Segundo ele, os voos que serão criados e destinos que serão atendidos promoverão um estímulo econômico gerado pelo aumento de consumo nas cidades e das receitas com o turismo que, num cenário conservador, poderá proporcionar ao estado um aumento anual de R$ 6,9 bilhões no Valor Bruto da Produção, além da geração de 59 mil empregos e o pagamento de R$ 1,4 bilhão em salários.

Estima-se, ainda, um impacto econômico de mais de R$ 316 milhões, em 2019. O estado concentra o maior número de movimentações aéreas (decolagens domésticas e internacionais) do país, com mais de 30% do total.

A gestão do Governo de São Paulo avalia que a diminuição do ICMS é importante para o estado, que acumula 3 aeroportos entre os 10 mais movimentados do Brasil, Congonhas e Guarulhos lideram a lista de movimentação de passageiros.

As reclamações sobre o alto valor do ICMS incidente no querosene são antigas, e as companhias buscam há vários anos um acordo com o governo local para tentar amenizar o impacto do imposto nas suas operações.
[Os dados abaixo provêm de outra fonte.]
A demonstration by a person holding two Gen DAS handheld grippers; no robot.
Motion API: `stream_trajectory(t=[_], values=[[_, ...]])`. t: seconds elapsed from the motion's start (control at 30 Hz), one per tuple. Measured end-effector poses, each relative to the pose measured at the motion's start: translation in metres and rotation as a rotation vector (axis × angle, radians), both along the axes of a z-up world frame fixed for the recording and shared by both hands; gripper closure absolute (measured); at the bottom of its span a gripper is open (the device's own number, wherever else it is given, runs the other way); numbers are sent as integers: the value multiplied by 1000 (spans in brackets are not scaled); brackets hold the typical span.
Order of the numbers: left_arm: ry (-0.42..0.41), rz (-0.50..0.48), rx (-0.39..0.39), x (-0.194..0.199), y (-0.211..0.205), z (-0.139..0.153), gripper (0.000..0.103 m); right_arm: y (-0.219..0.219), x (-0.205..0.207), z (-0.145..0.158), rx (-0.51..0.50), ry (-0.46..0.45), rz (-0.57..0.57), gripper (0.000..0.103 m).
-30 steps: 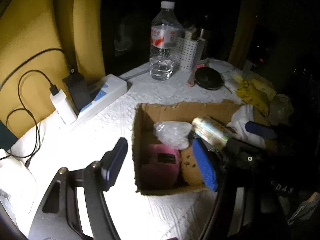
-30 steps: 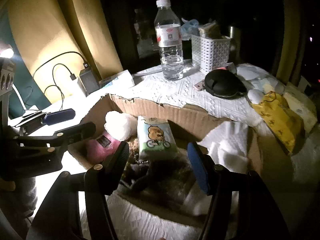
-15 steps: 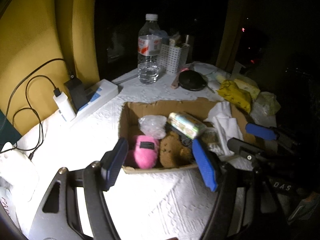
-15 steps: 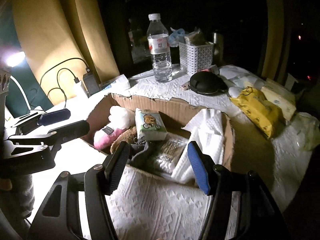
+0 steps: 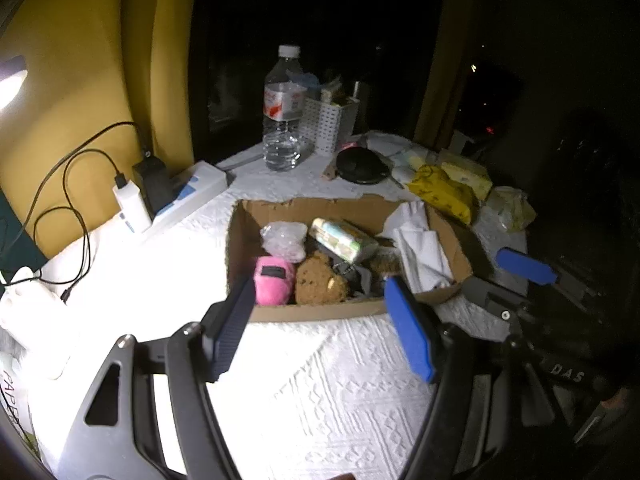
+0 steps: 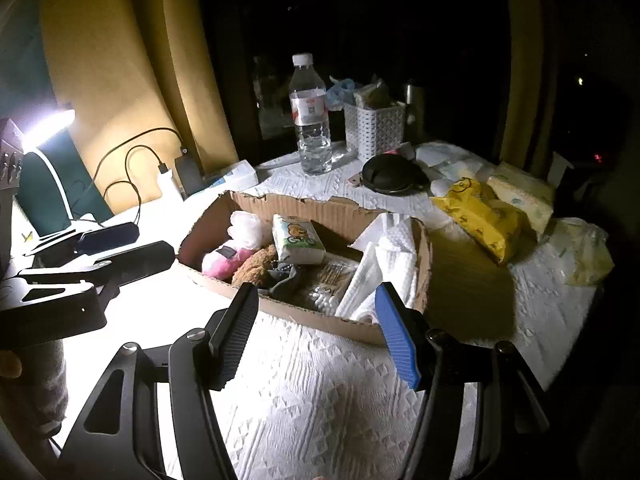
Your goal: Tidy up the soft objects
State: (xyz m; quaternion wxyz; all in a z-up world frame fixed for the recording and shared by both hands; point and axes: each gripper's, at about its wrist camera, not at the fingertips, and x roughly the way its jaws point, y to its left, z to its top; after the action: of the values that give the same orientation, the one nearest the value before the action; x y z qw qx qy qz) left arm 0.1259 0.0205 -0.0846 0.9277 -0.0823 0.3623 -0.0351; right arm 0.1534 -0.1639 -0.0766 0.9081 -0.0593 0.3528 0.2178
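Observation:
A shallow cardboard box sits mid-table on the white cloth. Inside lie a pink plush, a brown plush, a tissue pack with a bear print, a crinkly white bag, a grey item and folded white paper towels. My left gripper hangs open and empty in front of the box. My right gripper is also open and empty, just short of the box's near wall. Each gripper shows at the edge of the other's view.
Behind the box stand a water bottle, a white perforated basket and a black round case. Yellow and pale tissue packs lie at right. A power strip with chargers and cables sits left, near a bright lamp.
Both grippers have drawn back and up from the box, which now looks smaller and farther off. Neither has changed its opening; the box contents lie as before.

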Motion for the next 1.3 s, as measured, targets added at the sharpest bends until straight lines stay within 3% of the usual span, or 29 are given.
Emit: stream_trajectory(t=[0.43, 0.5, 0.6, 0.77, 1.3], values=[[-27, 33, 61, -23, -8, 32, 34, -13, -33, 34, 14, -47, -40, 36], [-37, 30, 81, -26, -12, 39, 21, -15, -35, 39, 16, -50, -47, 31], [-62, 22, 94, -31, -16, 50, 14, -16, -39, 49, 19, -50, -48, 25], [-79, 50, 151, -30, -19, 66, 12, -17, -42, 69, 20, -80, -64, 24], [-122, 56, 201, -19, -19, 111, 12, -28, -33, 117, 29, -135, -94, 24]])
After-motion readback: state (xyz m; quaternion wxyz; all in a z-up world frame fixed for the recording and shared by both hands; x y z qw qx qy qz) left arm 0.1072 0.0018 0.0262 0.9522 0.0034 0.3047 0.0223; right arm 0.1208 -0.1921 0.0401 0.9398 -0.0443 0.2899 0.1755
Durante um período de petróleo em alta, o querosene pode representar até 46% dos custos de uma companhia aérea brasileira.

 

Stopover

Também está prevista uma campanha conjunta entre a Secretaria Estadual de Turismo, o São Paulo Convention & Visitors Bureau (SPCVB) e a ABEAR, representando as companhias aéreas associadas, para promover o programa “stopover”, que é a descida em São Paulo de um passageiro num voo vindo de Fortaleza ou alguma cidade internacional, por exemplo, com destino final previsto em Porto Alegre.

Neste caso, o passageiro poderia optar por permanecer pelo menos um dia em alguma cidade paulista e aproveitar as ofertas locais de lazer, compras, cultura ou natureza antes de se deslocar ao destino final. O investimento previsto é de cerca de R$ 40 milhões, apenas em 2019.